FG$^2$: Fine-Grained Cross-View Localization by Fine-Grained Feature Matching
Zimin Xia, Alexandre Alahi
TL;DR
FG$^2$ tackles the problem of accurate $3$ DoF ground-to-aerial pose estimation by constructing a fine-grained BEV representation from a ground image through 3D lifting and height-aware feature pooling, then matching sparse ground–aerial points and solving pose with Procrustes. The method achieves strong localization accuracy gains over prior work, with a notable 28% reduction in mean localization error on the VIGOR cross-area setting, and provides interpretability by signaling which ground features contribute to the BEV representation. Training relies on weak supervision from camera pose, using a Virtual Correspondence Error and an infoNCE-based matching loss to enforce semantically consistent correspondences without ground-truth keypoint alignments. The approach generalizes across datasets (VIGOR and KITTI) and supports robust inference with optional RANSAC, offering practical improvements for scalable, interpretable cross-view localization in outdoor robotics and autonomous systems.
Abstract
We propose a novel fine-grained cross-view localization method that estimates the 3 Degrees of Freedom pose of a ground-level image in an aerial image of the surroundings by matching fine-grained features between the two images.
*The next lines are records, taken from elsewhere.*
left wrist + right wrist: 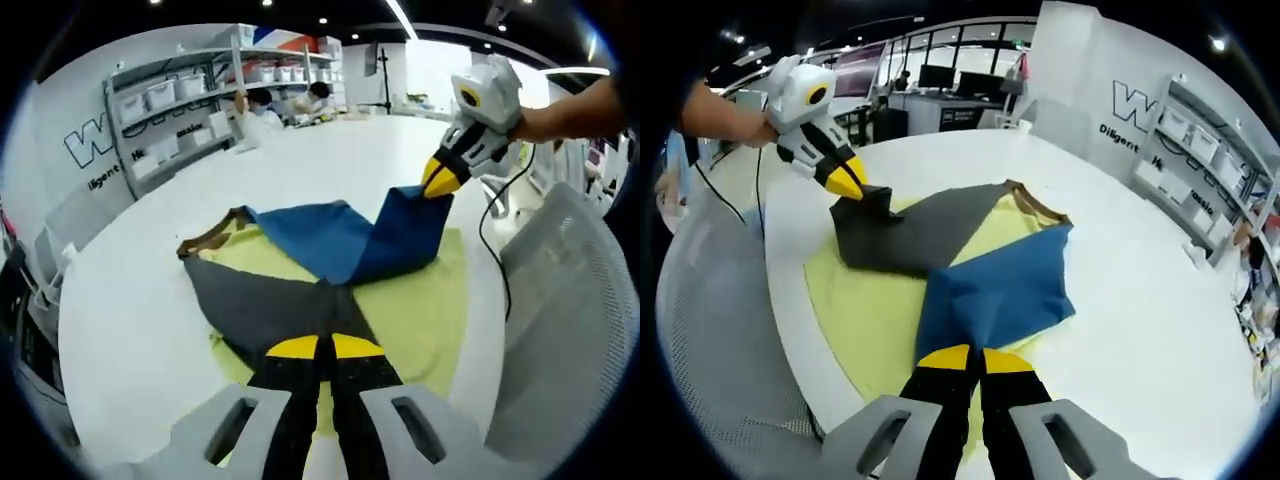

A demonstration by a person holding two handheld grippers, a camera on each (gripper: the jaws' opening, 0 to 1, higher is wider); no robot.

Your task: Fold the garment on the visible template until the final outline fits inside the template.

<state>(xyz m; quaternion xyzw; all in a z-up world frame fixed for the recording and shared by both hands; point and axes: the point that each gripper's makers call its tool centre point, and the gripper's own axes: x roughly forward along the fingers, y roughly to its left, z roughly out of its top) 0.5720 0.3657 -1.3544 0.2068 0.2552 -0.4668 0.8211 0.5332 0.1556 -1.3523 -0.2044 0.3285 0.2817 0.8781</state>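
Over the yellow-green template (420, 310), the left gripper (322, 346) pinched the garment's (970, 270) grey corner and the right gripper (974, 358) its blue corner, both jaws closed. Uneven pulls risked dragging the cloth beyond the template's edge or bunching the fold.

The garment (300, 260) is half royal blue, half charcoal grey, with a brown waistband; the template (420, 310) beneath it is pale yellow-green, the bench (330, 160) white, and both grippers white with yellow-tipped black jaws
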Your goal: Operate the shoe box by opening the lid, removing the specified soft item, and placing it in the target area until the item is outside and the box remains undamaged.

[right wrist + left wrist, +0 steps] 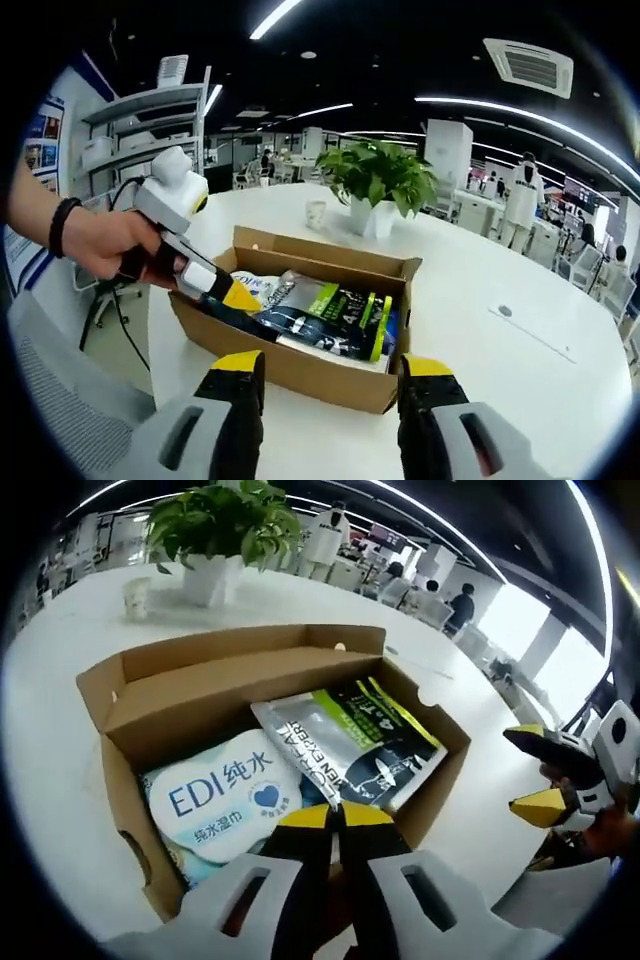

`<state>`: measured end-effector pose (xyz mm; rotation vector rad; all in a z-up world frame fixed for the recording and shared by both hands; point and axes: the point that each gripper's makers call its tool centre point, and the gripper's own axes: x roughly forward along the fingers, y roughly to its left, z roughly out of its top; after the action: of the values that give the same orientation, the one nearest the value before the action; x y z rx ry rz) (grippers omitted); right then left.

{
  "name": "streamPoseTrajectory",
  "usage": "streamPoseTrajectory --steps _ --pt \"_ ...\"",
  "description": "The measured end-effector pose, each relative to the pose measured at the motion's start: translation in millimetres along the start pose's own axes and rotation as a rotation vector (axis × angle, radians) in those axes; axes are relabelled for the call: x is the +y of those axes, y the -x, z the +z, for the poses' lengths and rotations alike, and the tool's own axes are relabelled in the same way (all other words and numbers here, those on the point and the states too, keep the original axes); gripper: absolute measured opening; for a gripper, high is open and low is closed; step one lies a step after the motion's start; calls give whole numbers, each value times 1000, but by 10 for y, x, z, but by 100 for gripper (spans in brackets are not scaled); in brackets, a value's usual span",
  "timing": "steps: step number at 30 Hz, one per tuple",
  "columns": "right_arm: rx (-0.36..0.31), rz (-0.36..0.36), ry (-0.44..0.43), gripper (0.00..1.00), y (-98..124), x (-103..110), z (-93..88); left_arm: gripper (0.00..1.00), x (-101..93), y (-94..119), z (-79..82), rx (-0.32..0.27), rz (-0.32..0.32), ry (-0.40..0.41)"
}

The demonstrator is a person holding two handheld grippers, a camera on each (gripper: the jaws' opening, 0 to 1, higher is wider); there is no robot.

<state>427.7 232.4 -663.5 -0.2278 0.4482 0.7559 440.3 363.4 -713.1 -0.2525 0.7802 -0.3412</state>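
The left gripper [335,815], jaws closed and empty, is lowered into the opened shoe box [300,370] toward the wipes pack [225,795], while the right gripper [330,375] is held open just outside the box's near wall.

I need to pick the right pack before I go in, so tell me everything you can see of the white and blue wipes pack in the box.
The wipes pack is a soft, glossy pouch, white with a blue panel printed "EDI" plus Chinese characters and a heart mark. It lies flat in the open cardboard box, at the end away from the dark green-and-black pouch, whose edge overlaps it. The left tool, its jaws together, sits at the pack's edge; actual contact is unclear. In the right gripper view, a white corner shows.
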Motion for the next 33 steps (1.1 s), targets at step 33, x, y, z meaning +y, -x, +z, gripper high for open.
streamPoseTrajectory --steps 33 --pt "283 47 -284 35 -879 -290 -220 2 86 29 -37 19 -32 -160"
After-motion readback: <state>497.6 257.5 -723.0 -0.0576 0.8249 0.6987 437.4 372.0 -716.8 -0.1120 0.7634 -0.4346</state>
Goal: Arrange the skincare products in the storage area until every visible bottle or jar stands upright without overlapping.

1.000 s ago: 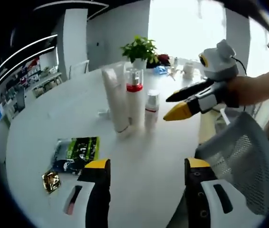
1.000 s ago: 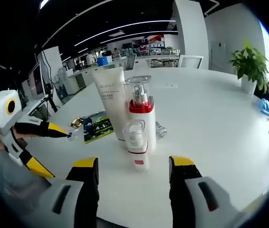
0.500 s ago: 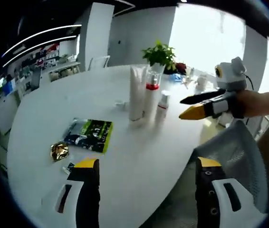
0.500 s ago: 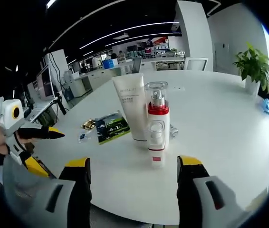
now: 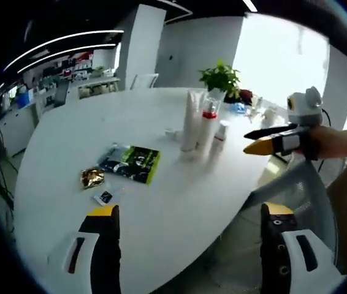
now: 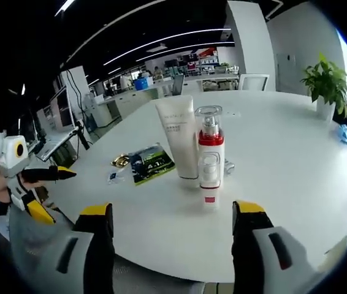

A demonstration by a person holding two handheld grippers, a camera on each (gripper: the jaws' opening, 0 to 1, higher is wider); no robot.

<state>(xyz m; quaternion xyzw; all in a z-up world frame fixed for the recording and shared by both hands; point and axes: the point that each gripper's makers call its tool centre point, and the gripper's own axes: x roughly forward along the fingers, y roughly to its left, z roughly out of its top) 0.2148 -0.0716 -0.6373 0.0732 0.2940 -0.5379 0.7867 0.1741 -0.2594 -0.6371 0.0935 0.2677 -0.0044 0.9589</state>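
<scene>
- Open-plan office around me: desks and screens far off under long strip lights, bright window on one side, and a big round white table (image 5: 179,202) under both my tools.
- Potted plant (image 5: 221,76) stands at the table's far edge near the window; a mesh chair back (image 5: 299,196) sits just off the near edge, below my right tool.
- On the bare tabletop lie a dark and green sachet (image 5: 132,164), a crumpled gold wrapper (image 5: 91,177) and a tiny dark packet (image 5: 104,197) near it, all flat and well apart from the bottles.
- Skincare things stand upright in one tight cluster mid-table: a white tube (image 6: 180,136) on its cap, a clear-capped pump bottle (image 6: 209,144) with a red collar just beside it, and a small white bottle (image 6: 209,187) in front, overlapping the pump bottle from this angle; I cannot tell whether they touch.
- Grey lettering runs across the tube, too small for me to read.
- My left gripper (image 5: 187,242) is spread wide with nothing between the jaws, off the table's near edge.
- My right gripper (image 6: 172,236) is likewise spread wide and empty, short of the cluster.
</scene>
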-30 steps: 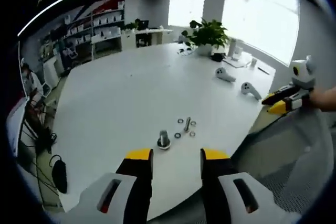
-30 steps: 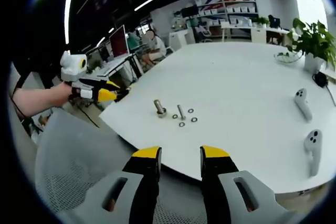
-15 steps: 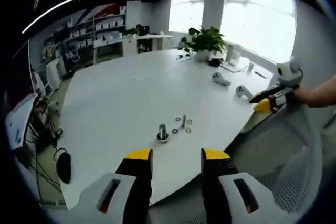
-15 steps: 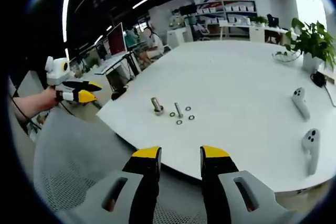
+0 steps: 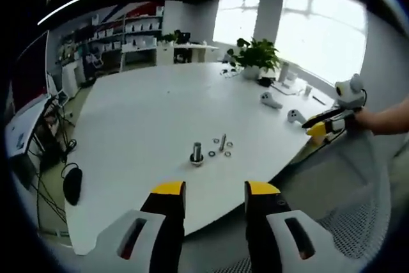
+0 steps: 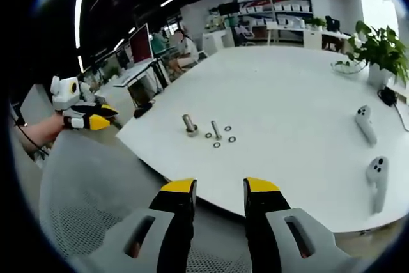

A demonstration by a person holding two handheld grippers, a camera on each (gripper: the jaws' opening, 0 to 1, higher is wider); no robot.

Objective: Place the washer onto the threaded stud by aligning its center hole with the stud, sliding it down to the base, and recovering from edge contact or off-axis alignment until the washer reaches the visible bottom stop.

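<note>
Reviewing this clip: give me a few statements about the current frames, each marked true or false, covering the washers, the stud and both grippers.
1. The threaded stud stands upright on the white table. True.
2. A washer is already seated at the base of the lying bolt. False: the bolt lies flat with the loose washers scattered on the table around it.
3. The right gripper holds a washer between its jaws. False: its jaws are open and empty, held off the table's near edge.
4. The left gripper is open with nothing in it. True.
5. Two white controllers lie on the table, off to the right in the right gripper view. True.
6. The potted plant sits next to the stud. False: the potted plant is at the far side of the table.
</note>
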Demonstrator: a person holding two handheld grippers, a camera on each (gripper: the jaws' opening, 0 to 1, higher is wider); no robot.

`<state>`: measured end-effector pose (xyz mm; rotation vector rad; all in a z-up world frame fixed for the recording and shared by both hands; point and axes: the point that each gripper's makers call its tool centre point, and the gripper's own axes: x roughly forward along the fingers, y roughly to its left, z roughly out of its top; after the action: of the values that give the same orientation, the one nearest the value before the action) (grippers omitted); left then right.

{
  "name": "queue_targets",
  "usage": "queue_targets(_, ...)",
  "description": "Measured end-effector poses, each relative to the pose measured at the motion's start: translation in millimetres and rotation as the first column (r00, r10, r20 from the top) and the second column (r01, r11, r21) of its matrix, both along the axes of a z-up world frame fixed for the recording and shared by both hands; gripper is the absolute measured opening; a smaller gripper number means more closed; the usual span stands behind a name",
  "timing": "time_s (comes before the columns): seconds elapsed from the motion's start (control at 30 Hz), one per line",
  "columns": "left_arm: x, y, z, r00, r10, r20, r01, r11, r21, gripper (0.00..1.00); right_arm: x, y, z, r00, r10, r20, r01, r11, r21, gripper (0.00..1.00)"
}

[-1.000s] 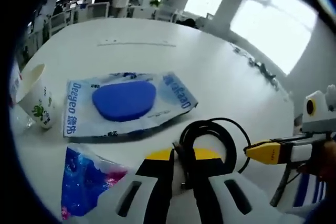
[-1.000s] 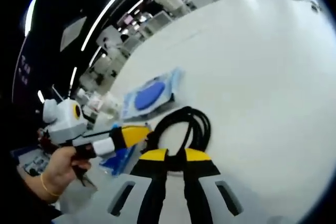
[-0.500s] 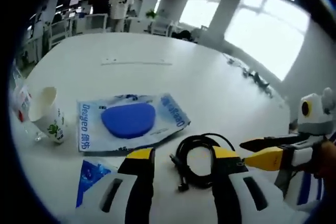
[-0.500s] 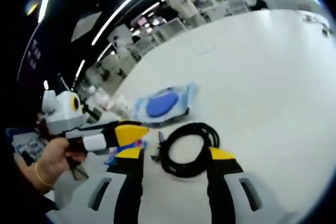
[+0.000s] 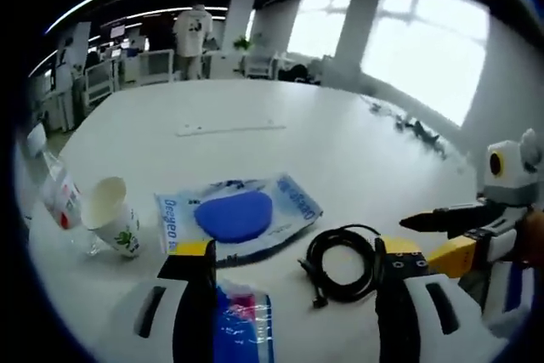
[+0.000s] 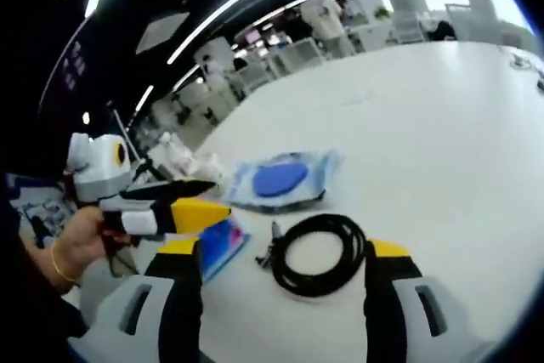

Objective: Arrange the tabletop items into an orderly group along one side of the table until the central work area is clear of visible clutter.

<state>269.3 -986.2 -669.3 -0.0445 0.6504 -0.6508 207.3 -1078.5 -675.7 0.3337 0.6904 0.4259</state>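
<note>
A: In the left gripper view, how do the tongs stand?

B: The left gripper (image 5: 293,271) has its jaws wide apart and holds nothing. The black cable (image 5: 344,261) lies coiled on the white table (image 5: 255,108) between them, near the right jaw. The packet with the blue pad (image 5: 238,214) is behind, with a paper cup (image 5: 110,218) at its left.

A: And the right gripper view?

B: The right gripper (image 6: 285,257) is also spread wide, empty, with the cable (image 6: 319,252) between its jaws. A hand (image 6: 72,240) holds the other gripper at the left.
</note>
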Motion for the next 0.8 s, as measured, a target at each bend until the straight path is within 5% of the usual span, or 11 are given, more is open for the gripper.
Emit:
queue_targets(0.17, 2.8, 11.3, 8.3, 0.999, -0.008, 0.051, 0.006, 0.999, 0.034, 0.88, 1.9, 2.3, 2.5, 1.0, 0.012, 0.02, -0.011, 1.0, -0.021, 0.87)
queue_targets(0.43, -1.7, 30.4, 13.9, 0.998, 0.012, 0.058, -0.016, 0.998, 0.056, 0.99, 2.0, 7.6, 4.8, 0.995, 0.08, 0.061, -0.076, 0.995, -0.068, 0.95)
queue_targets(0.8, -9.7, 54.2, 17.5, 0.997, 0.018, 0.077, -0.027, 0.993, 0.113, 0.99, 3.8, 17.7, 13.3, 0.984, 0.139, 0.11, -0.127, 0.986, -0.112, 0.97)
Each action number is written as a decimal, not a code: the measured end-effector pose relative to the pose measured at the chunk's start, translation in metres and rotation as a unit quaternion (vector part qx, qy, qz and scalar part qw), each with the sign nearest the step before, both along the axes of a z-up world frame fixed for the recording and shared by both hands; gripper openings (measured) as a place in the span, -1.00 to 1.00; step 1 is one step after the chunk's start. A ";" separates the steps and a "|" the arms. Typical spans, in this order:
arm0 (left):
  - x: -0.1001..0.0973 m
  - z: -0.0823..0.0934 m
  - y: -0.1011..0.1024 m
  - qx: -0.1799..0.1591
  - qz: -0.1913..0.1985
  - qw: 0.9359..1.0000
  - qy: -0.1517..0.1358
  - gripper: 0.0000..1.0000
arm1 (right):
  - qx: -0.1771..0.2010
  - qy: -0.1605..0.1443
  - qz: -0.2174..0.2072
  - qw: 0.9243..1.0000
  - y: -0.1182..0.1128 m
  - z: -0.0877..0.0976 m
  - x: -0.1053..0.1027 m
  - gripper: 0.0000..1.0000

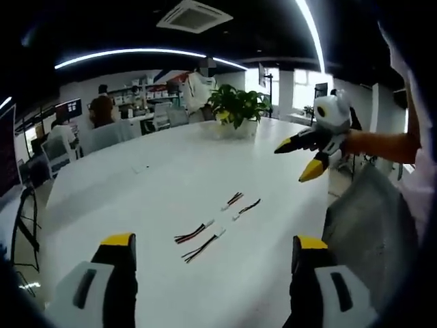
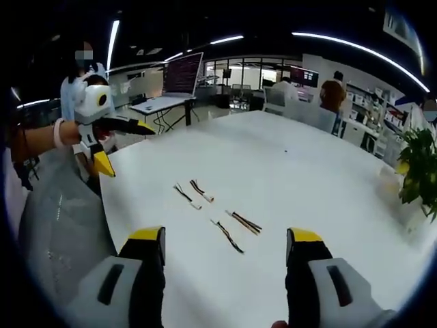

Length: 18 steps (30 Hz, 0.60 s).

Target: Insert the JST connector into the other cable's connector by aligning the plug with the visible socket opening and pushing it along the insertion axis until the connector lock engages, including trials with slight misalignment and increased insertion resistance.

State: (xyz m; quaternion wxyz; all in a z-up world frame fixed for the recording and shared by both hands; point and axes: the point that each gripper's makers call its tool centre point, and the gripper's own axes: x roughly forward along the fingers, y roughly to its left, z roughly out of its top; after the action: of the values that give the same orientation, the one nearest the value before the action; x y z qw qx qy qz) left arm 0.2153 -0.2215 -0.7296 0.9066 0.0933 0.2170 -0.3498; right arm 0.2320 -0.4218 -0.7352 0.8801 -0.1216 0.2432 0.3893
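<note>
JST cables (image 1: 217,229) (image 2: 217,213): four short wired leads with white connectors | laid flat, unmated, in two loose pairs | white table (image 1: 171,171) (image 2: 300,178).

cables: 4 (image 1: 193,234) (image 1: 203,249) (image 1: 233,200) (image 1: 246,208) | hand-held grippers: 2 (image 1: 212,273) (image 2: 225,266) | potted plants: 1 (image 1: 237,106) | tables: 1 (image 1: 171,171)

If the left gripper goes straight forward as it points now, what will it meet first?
Probably the bare white table, near the four short cables lying ahead between the left gripper's open jaws. Depth is unclear, so I cannot tell which cable.
</note>
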 end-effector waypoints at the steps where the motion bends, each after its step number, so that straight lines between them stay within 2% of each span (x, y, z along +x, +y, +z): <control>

The pose is estimated by aligning a point plane generated from the ground image with a point plane sampled from the aerial image. To generate the ground points, we first map ground image features to a 3D point cloud. Our method then learns to select features along the height dimension to pool the 3D points to a Bird's-Eye-View (BEV) plane. This selection enables us to trace which feature in the ground image contributes to the BEV representation. Next, we sample a set of sparse matches from computed point correspondences between the two point planes and compute their relative pose using Procrustes alignment. Compared to the previous state-of-the-art, our method reduces the mean localization error by 28% on the VIGOR cross-area test set. Qualitative results show that our method learns semantically consistent matches across ground and aerial views through weakly supervised learning from the camera pose.